Lo cual confirma mis prejuicios sobre el alunizaje: como la guerra de Troya, no tendrá lugar. Pero me da para más meditaciones: ¿Y si en realidad las cosas no sucedieron tal como las recuerdo, y si aquella noche de 1969 no me quedé en la cama por pundonor y espíritu crítico sino por temor a un fracaso monumental, la explosión de la cápsula Apolo XI y la muerte de los héroes? ¿O porque no valoré lo que 600 millones comprendieron instintivamente: la excepcionalidad de un instante irrepetible? Aquel temblor de la imagen, aquellos saltitos… Asustada por la posibilidad de equivocarse, la inteligencia crítica se interroga a sí misma y se escudriña por ver si encontrará, escondida en lo más hondo de sí misma, la estupidez. El orgullo, precisamente porque es tan vulnerable, se vuelve como un guante y se convierte en autoirrisión. Las galas del héroe se pueden confundir con el pijama del payaso. Es el tema de mil novelas, y el temor siempre latente del escritor: ser ese poeta engolado que vive enfrente de mi ventana y en el piso debajo de un piso de tolerancia, de manera que a menudo veo a las chicas en el balcón, vestidas con saltos de cama y batitas, fumando y cotorreando muy ordinarias, y debajo el poetastro teclea en su ordenador, ceño fruncido, cachimba en la boca…
En cuanto a Jesús Hermida, alcancé a verle en carne y huesos, muy cerca de mi domicilio en Madrid, en una ruidosa cafetería de General Oráa, a final de la década de los noventa, acompañado de una de las azafatas o periodistas que alegraban su programaa la que leía la cartilla por los errores que ésta había cometido aquella noche en antena.

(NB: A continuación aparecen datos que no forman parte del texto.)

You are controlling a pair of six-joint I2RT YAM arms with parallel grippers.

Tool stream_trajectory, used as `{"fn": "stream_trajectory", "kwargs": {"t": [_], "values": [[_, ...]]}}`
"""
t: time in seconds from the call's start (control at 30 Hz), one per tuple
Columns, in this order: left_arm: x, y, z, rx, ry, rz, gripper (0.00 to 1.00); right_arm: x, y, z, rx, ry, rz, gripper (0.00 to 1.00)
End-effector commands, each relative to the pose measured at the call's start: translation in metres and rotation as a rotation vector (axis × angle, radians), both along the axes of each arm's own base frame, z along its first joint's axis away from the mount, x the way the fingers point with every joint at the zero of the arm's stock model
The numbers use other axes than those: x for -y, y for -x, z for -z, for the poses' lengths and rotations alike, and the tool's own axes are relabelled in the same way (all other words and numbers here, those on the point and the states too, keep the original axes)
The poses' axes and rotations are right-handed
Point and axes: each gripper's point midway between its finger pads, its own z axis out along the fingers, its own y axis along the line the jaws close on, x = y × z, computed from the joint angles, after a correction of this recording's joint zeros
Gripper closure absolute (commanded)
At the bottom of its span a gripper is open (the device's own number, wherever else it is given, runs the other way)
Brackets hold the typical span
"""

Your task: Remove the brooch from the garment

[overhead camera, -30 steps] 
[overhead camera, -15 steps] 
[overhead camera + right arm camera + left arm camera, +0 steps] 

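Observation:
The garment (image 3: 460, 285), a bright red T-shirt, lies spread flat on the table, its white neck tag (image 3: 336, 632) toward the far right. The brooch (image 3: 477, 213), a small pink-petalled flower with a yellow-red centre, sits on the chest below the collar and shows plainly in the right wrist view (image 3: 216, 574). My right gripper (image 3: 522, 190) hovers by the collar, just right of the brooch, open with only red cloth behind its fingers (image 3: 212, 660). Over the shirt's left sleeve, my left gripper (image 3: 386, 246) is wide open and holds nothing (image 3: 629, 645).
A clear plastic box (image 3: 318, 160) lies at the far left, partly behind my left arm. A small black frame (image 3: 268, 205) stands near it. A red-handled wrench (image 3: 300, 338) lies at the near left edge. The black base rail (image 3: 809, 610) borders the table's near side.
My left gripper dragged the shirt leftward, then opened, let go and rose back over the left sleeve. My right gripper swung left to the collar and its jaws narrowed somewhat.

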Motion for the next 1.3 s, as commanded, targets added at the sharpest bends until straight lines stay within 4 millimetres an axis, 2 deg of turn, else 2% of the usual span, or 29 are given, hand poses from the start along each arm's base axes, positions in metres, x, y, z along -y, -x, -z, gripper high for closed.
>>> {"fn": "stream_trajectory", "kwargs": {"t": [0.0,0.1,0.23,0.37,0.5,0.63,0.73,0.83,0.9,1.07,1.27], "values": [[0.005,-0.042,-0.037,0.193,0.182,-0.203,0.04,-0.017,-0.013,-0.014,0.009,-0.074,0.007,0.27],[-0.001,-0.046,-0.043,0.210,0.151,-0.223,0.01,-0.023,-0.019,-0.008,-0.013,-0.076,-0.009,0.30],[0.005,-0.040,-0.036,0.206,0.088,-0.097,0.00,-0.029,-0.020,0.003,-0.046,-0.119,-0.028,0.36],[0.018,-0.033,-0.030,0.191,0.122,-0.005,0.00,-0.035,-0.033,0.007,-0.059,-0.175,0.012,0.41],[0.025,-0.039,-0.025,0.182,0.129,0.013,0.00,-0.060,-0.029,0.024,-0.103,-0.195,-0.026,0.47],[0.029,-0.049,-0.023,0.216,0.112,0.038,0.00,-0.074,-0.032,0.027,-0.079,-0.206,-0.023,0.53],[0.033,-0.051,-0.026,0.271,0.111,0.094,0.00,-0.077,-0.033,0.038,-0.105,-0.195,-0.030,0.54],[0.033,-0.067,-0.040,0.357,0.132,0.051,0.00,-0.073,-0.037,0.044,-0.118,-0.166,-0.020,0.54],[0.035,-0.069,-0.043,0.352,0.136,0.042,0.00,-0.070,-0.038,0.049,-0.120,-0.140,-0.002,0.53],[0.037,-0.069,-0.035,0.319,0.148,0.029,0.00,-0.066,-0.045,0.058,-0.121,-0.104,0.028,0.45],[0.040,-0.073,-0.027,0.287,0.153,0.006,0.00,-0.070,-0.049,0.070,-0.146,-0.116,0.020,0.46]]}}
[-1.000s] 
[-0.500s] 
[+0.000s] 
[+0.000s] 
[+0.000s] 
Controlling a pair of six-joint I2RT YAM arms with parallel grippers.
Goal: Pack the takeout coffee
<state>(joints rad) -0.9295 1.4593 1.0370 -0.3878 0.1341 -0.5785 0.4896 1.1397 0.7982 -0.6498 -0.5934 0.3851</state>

Me chocó que fuese tan bajito, y que se envolviese con una elegante, negra capa española, de la que de vez en cuando se veía una llamarada del forro de seda roja. Aunque quizá la capa la llevaba otro cliente, y en la turbiedad de la desmemoria se la he traspasado a él. En fin, le queda bien. Muy severo y disgustado pero sin mover un músculo facial, regañaba a la muchacha, que a duras penas podía retener las lágrimas, le palpitaban las aletas de la nariz… ¿Hubiera debido entonces parecerme Hermida desagradable, poco caballeroso, un jefe tiránico? Pues no. Pensé que la escena confirmaba lo que de Hermida todos sabemos: que era un gran profesional. Claro que para llegar a esta conclusión más me hubiera valido aquella otra noche levantarme de la cama y ver el alunizaje. En cualquier caso, por la ley de la contigüidad desde entonces asocio esa escena de Hermida en la cafetería de General Oráa con el primer paseo del Hombre por la Luna.